» Work required:
Your answer must be the lines from the first one in the material through the line with "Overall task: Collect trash", retyped exactly and with no pictures.

** Opening Available data block **

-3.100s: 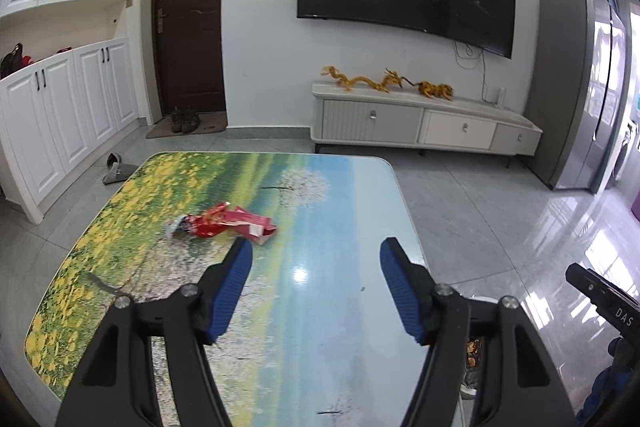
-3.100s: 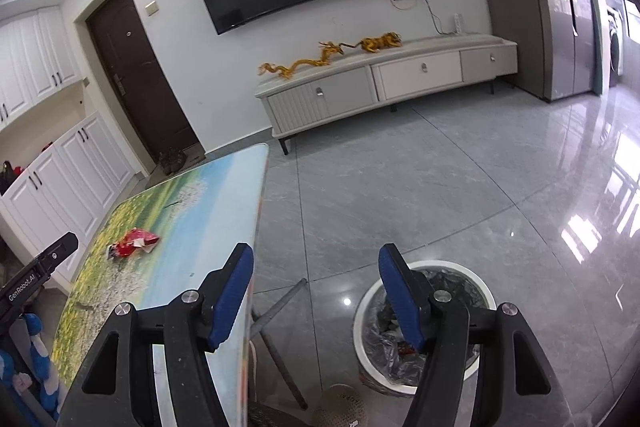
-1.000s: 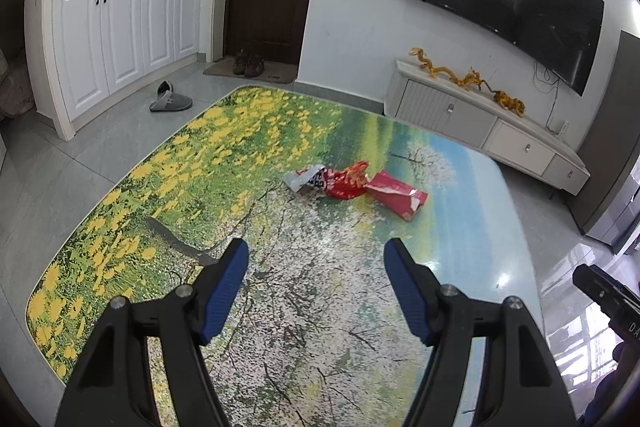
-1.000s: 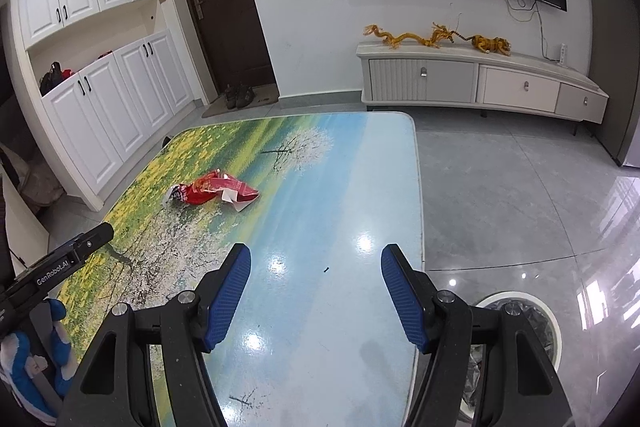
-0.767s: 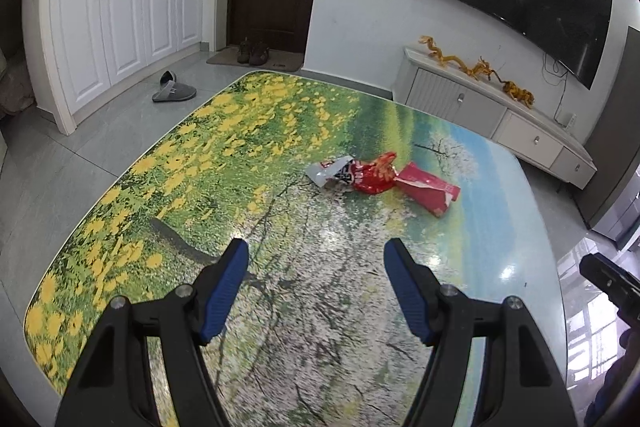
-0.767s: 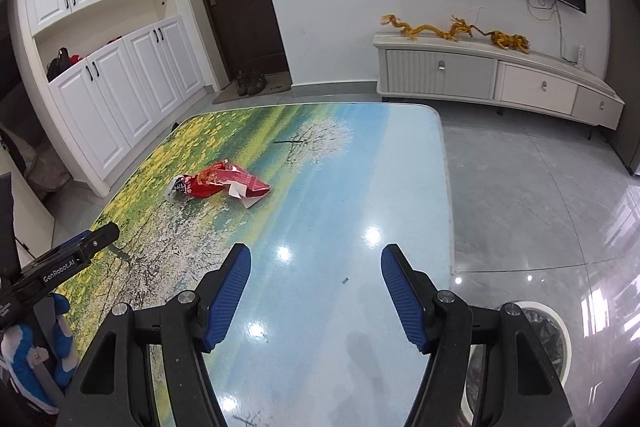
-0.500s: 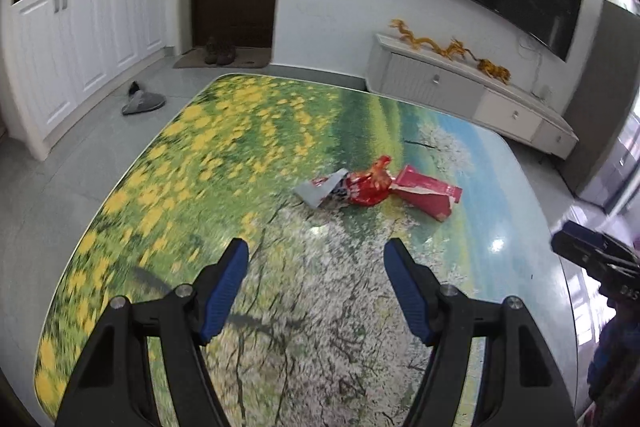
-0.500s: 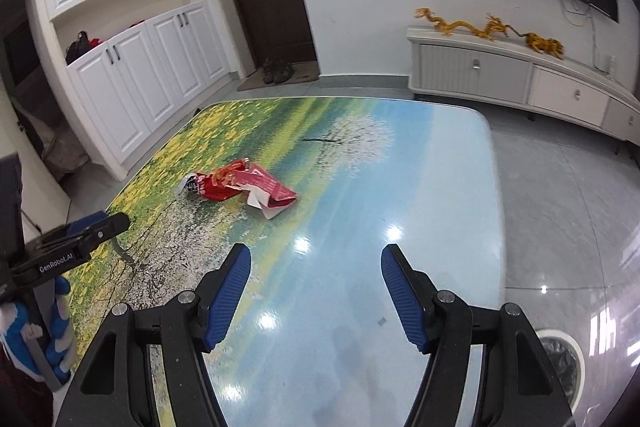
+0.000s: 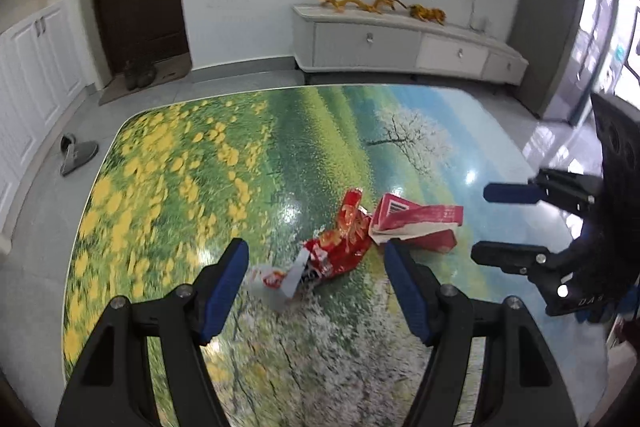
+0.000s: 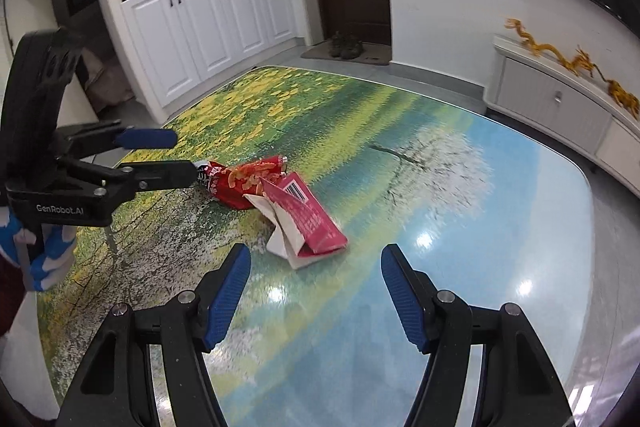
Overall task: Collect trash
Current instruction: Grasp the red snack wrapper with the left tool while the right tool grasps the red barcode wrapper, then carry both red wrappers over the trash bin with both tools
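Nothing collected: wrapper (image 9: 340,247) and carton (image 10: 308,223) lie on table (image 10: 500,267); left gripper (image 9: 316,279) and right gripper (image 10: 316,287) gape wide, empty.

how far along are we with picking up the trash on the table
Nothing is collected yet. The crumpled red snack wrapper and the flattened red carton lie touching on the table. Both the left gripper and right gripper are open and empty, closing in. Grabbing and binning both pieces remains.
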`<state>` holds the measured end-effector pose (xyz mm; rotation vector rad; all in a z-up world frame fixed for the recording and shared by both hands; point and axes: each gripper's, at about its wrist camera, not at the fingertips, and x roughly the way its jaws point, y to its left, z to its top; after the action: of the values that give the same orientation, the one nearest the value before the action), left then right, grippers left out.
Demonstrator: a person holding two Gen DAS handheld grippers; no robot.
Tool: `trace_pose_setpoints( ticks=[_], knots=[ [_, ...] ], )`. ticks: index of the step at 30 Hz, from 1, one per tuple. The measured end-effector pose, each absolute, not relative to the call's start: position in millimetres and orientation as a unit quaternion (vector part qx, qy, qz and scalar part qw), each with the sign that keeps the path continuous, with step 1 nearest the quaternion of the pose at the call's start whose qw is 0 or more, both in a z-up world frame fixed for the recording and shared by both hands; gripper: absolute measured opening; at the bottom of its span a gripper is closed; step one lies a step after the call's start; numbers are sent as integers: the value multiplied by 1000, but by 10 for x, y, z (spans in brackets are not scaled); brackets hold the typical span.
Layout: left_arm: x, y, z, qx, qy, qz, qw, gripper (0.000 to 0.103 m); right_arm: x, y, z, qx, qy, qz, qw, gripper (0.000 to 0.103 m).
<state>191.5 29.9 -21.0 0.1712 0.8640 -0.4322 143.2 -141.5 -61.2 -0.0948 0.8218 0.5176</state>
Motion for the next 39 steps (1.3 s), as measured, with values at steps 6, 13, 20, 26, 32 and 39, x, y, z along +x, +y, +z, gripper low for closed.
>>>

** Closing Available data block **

» Worked solution:
-3.100s: 
-3.100s: 
-1.000s: 
-1.000s: 
-0.767s: 
-0.767s: 
-0.500s: 
-0.500s: 
+0.000s: 
+0.000s: 
Overall task: Collect trash

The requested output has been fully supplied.